Disruptive technology is a phrase coined by an HBS professor to describe a new technology that “unexpectedly displaces an established technology”. With the surge of open source technology and new startups pushing the boundaries of creative & innovative solutions, one trend that is hard to ignore is in the area of databases. Entrepreneurs who are chasing funding rounds from VCs and angel investors work hard to develop MVPs and provide validation against a unique solution. When building that new solution requires an application with a beautiful front-end, one area that is usually ignored (until very late in the game) is the back-end (DBAs know this all too well).
While it’s true that I have a past history with Oracle technologies (I worked there in the late 90s and early 00s), one cannot ignore the massive growth and benefits of NoSQL (“not only SQL”) database technology. While Oracle would love to solve all of your problems (usually with a price), NoSQL was introduced as a simpler (and cost efficient) solution for data management. NoSQL was first introduced in 1998 and most recently has gained the support of many startups and developers who need to easily process large amounts of unstructured data (that does not require a mortgage). NoSQL databases are very popular with big data and real-time web applications and based on recent trends are also taking very large market share from traditional relational database solutions.
Several popular flavors of NoSQL include MongoDB (document store), Cassandra / HBase (Column) and DynamoDB (Key-Value). Key-Value store provides the simplest data model structure where data is indexed by a key (hash and/or range). This allows very fast read/write operations. Document stores (also known as document-oriented databases) use a “schema-free” organization, where data does not need a uniform structure (for example as JSON objects). Document stores provide the same benefits as key-value store and you’re not limited to only querying by key. Other types of NoSQL databases include graph, object and column-oriented, so your options are wide open based on your data/application needs.
Recently, I was given the opportunity to tackle a unique issue where data was pulled from various sources and the requirement was to build a consolidated solution to support millions of records (with all the bells and whistles of availability, scalability, reliability and oh yeah performance). Forgoing my initial urge to push Oracle (it takes a while to wear off), we evaluated the following solutions based on our requirements: mongoDB, MySQL, Cassandra, and PostgreSQL (our various source Dbs). In the end, we decided to go down another path: DynamoDB. Below are a few points on why we felt DynamoDB was more compelling than its peers:
Ease of Use: With our customer adopting AWS as its cloud solution, it was easy to look “in house” rather than another configuration. AWS is a hosted environment, so DynamoDB offers a NoSQL solution where you do not have to worry about DBA tasks such as installation, maintenance, hardware provisioning, patching, etc. In addition, DynamoDB access via API calls, console, SDKs, etc is fantastic.

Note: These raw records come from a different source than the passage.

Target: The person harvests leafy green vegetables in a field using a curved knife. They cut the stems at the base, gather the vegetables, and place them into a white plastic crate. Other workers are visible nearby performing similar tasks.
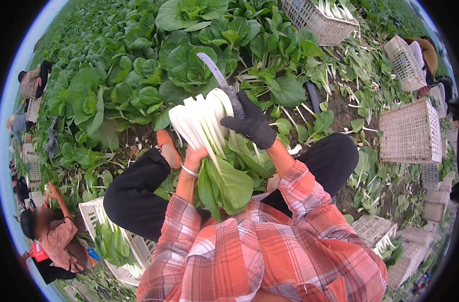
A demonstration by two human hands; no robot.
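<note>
My left hand (194,157), bare with a pale bracelet at the wrist, grips a head of bok choy (205,120) from below. Its thick white stalks point away from me and the green leaves hang toward my lap. In a black knit glove, my right hand (252,120) holds a curved harvesting knife (219,75) by its dark grey handle. The blade points up and away, beyond the cut ends of the stalks. My gloved thumb rests at the right side of the bunch. Some of my left fingers are hidden behind the leaves.
Uncut bok choy (131,79) grows thickly ahead and left. Loose trimmed leaves (359,90) litter the soil at right. White plastic crates (410,132) stand on both sides, including a filled crate (133,245) by my left knee. Another person (57,241) works at far left.
</note>
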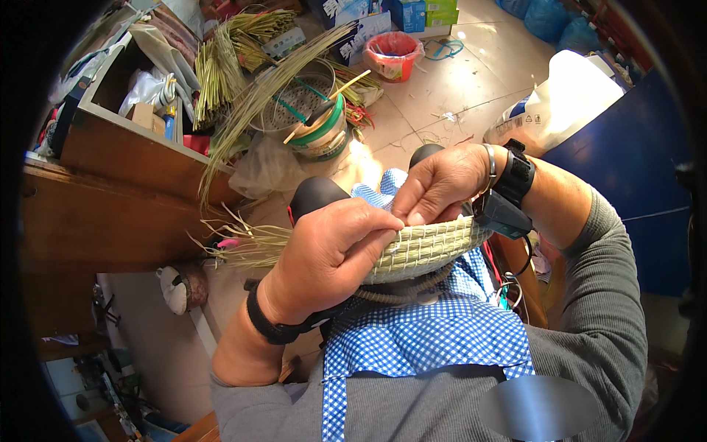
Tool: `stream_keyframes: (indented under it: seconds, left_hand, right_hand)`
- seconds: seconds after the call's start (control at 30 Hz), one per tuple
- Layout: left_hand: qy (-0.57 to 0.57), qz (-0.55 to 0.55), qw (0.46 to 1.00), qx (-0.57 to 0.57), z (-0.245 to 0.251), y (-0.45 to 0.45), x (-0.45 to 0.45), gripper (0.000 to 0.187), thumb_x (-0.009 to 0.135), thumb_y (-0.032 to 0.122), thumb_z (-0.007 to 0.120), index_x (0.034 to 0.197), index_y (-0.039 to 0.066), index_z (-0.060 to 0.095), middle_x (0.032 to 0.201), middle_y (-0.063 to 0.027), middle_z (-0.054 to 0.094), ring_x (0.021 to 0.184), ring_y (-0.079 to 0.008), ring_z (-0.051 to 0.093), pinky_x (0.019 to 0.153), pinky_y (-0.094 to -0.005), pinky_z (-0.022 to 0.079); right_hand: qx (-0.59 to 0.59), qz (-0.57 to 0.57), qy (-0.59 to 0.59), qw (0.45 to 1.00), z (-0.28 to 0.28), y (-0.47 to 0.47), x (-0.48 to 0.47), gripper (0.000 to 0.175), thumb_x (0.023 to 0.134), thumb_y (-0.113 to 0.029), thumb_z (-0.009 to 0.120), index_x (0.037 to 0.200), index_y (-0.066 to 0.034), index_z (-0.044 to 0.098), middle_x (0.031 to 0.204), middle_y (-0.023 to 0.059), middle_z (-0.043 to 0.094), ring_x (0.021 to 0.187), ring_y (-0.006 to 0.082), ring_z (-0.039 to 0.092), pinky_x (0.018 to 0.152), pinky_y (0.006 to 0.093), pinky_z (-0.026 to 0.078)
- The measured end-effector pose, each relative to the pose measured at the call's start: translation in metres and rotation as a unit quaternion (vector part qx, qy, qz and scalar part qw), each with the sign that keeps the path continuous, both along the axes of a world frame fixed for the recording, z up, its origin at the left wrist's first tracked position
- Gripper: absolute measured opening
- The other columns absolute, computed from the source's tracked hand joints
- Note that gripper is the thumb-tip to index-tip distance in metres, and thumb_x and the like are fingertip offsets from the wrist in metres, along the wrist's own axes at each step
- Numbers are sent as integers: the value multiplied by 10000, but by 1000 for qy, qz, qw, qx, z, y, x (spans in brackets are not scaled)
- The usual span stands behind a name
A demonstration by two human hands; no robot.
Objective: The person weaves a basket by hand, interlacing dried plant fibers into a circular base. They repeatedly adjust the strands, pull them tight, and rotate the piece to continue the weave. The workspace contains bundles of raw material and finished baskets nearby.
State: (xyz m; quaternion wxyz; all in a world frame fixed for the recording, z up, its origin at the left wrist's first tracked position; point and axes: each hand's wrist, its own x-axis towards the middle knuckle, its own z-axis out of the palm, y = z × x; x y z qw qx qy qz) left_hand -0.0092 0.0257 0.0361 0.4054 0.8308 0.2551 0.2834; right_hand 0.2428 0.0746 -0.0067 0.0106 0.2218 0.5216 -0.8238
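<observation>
A coiled straw basket, bound in rows of white stitching, rests over the lap on a blue checked apron. My left hand pinches the basket's upper rim between thumb and forefinger. Loose straw ends stick out to the left from behind that hand. Close beside it, my right hand has its thumb and fingers bent together at the same rim. Whether a needle or thread lies between those fingertips is hidden. Both wrists wear black straps.
Bundles of straw lie at the back left near a metal strainer on a green-rimmed bucket. Behind stands a red lined bin. A wooden cabinet borders the left; a white sack and blue panel border the right.
</observation>
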Motion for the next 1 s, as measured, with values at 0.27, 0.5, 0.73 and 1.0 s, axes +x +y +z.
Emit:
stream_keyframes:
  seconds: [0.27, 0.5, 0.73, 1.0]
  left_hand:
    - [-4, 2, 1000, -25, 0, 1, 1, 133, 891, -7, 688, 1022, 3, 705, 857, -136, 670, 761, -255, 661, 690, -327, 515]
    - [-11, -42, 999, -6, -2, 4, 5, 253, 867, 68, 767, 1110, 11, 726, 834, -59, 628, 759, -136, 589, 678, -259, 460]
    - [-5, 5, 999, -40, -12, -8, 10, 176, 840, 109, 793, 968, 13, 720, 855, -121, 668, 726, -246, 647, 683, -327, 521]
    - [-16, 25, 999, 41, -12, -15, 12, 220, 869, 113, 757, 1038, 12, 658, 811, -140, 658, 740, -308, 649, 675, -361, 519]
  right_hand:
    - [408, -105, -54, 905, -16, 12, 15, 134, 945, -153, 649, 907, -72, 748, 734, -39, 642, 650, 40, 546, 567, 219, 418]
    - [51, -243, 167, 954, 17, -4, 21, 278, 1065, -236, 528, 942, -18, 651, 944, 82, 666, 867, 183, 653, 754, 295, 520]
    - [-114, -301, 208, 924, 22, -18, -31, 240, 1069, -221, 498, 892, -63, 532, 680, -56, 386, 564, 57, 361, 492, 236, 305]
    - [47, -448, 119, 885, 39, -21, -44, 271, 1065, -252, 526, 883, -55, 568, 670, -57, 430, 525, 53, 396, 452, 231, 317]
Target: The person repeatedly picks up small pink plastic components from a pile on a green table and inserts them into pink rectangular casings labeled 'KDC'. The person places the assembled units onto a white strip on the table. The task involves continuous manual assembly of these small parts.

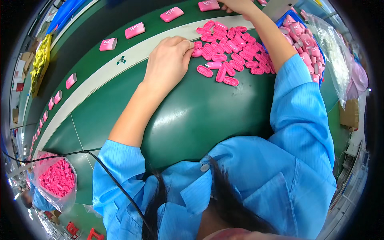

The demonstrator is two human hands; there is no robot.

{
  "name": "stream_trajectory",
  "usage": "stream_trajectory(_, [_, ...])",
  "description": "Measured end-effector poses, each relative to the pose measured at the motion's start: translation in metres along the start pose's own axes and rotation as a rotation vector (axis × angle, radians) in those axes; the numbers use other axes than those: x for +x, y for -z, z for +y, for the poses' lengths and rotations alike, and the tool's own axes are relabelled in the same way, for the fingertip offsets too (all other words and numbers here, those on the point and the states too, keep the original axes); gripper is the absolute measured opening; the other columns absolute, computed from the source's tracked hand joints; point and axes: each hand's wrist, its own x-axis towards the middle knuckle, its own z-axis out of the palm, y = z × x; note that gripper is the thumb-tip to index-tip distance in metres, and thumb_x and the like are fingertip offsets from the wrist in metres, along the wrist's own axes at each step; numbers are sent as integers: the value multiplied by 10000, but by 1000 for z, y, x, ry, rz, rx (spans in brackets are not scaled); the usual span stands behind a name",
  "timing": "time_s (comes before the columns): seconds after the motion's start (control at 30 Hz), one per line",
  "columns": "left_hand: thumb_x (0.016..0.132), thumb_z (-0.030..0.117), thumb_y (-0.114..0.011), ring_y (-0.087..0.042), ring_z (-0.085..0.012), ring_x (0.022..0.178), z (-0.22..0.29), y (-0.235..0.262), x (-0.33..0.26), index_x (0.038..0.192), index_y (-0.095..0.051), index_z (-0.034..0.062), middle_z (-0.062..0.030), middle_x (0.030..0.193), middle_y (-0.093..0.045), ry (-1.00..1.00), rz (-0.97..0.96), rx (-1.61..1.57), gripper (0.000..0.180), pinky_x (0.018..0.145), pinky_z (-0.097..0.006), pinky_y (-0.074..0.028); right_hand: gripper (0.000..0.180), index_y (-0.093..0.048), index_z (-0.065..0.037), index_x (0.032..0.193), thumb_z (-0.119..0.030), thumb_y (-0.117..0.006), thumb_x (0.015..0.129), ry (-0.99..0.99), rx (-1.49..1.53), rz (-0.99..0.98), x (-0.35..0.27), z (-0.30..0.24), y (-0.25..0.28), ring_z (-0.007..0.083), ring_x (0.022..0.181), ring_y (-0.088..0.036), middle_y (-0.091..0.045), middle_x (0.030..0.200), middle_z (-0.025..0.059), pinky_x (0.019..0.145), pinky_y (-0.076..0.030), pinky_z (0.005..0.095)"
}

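Note:
My left hand (170, 56) rests at the left edge of a loose pile of small pink oval plastic pieces (236, 46) on the green table. Its thumb and index finger are closed at one pink oval piece (197, 45), partly hidden by the fingertips. Beyond the pale rail, my right hand (236, 5) reaches to the top edge of the view. Bent fingers meet the right end of a pink rounded case (208, 5) on the dark green belt; the upper part of this hand is cut off.
More pink cases, among them one (135, 30), lie spaced along the curving belt (86, 56). A blue bin (322, 76) heaped with pink cases stands right of my right forearm, beside a clear plastic bag (332, 52). At lower left hangs a bag of pink pieces (58, 178). A black cable (116, 182) crosses my left sleeve.

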Motion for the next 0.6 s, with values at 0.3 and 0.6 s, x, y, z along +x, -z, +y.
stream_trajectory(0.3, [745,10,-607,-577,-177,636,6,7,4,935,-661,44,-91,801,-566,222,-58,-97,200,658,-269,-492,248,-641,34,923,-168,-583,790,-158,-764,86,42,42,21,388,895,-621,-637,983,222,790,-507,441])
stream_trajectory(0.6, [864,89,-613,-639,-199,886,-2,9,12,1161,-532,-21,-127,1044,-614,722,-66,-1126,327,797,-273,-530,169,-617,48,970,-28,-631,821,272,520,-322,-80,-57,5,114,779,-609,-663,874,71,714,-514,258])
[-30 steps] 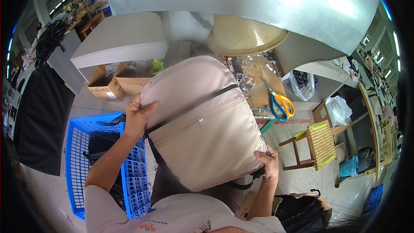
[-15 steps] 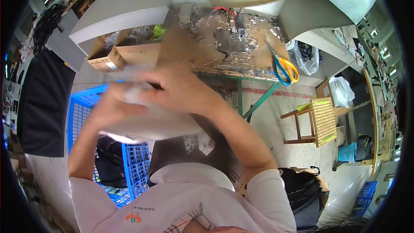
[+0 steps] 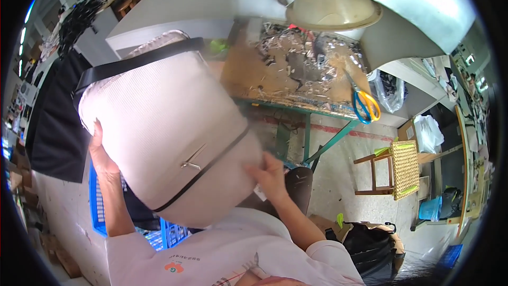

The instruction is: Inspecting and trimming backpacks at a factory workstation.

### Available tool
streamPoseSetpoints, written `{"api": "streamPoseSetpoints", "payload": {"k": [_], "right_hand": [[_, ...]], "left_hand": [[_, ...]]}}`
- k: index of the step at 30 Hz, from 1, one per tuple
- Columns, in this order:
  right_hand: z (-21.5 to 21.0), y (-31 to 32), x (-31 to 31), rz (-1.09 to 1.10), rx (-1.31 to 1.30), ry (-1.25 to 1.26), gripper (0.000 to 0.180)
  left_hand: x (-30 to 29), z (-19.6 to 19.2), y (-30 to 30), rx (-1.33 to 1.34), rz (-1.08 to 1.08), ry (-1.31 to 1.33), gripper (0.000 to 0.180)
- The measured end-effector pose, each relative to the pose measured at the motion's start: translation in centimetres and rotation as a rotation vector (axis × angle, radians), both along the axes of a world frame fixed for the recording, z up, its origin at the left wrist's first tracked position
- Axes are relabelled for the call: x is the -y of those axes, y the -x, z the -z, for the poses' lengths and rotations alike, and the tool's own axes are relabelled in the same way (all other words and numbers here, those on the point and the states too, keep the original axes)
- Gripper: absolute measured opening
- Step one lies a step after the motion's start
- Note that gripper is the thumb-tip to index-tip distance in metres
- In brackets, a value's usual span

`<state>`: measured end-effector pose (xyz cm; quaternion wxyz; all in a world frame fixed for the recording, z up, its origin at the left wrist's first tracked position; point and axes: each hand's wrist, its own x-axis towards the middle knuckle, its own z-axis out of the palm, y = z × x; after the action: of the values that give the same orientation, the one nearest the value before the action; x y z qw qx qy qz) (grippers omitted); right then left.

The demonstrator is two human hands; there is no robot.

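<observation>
A pale pinkish-white backpack (image 3: 169, 111) fills the space before me, tilted, with a wide black band across its far end. A thin black trim line crosses its nearer part, beside a metal zip pull (image 3: 191, 165). My left hand (image 3: 103, 153) grips its left side, the thumb on the front and the other fingers hidden behind. At the near right edge my right hand (image 3: 271, 177) is closed on the fabric, a small white tag (image 3: 260, 193) just below it. What lies under the backpack is mostly covered.
Ahead stands a worktable (image 3: 248, 82) strewn with scraps, with yellow-and-blue-handled scissors (image 3: 366, 107) at its right edge. A blue plastic crate (image 3: 96, 201) is partly hidden at left. At right are a woven-seat stool (image 3: 405, 169) and a black bag (image 3: 370, 249).
The pale backpack has swung up and turned into full view. My hands, close together and blurred before, have parted to its two sides. The view has shifted slightly.
</observation>
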<state>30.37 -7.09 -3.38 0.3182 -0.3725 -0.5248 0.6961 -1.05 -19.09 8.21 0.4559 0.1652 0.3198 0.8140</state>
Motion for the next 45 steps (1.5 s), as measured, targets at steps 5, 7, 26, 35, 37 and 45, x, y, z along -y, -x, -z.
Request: {"api": "streamPoseSetpoints", "payload": {"k": [5, 7, 26, 35, 37, 45], "right_hand": [[-4.2, -3.4, -7.0, 0.369, -0.269, -0.17, 0.007], [-3.8, -4.2, -9.5, 0.367, -0.259, -0.209, 0.007], [-4.9, -6.5, -14.6, 0.522, -0.009, -0.418, 0.002], [-5.5, -7.1, -15.0, 0.525, 0.026, -0.457, 0.003], [-5.7, -7.2, -14.9, 0.521, 0.028, -0.453, 0.003], [-5.1, -7.9, -14.4, 0.542, -0.007, -0.484, 0.01]], "left_hand": [[-5.2, 3.4, -3.0, -0.035, -0.078, 0.029, 0.053], [-7.2, 4.4, -3.9, 0.021, -0.042, 0.004, 0.051], [-14.3, 11.2, -5.7, 0.244, 0.122, -0.098, 0.04], [-15.0, 12.5, -6.2, 0.253, 0.139, -0.111, 0.044], [-15.2, 12.3, -6.4, 0.284, 0.171, -0.117, 0.041], [-15.3, 12.5, -7.1, 0.273, 0.174, -0.083, 0.043]]}}
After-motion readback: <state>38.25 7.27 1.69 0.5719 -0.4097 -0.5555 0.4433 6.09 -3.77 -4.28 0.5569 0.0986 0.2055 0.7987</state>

Availability Scalability and Performance: As with other AWS technologies, DynamoDB has the benefits of the AWS availability (data is synchronously replicated across multiple availability zones), scalability (apps can utilize elastic load balancing for scaling needs and accessing more space is never an issue) and performance (built off solid state drives SSDs for very fast read/write ops and low latency, plus you can increase the throughput if needed).
Backups: You can configure full or incremental backups using AWS Data Pipeline.
Security: Using AWS IAM policies you can set up permissions to control who can access specific DynamoDB resources as well at the database level to control access to items (rows) and attributes (columns), otherwise known as fine grain access control (no that’s not specific to only Oracle).
Integration of other AWS tools: Integration of CloudWatch is fantastic for your basic monitoring needs and Elastic Map Reduce is great to handle any unstructured data needs. In addition CloudSearch is a full text indexing solution for DynamoDB.
Cost: The pay for what you use model is brilliant. Your costs scale in direct proportion to your demand. No matter if you’re building a large enterprise application or an MVP for a new start-up the cost model is same. If this does not keep the folks at Oracle up at night it should.
With all the positive aspects, we did identify some issues with DynamoDB (does not support/handle altering indexes after table creation, various limitations w/ DynamoDB, advanced data type support, advanced querying support, etc). We acknowledge that DynamoDB is very young and has flaws, however it does have tremendous upside as Amazon rolls out new features to extend its capability and support within the AWS framework.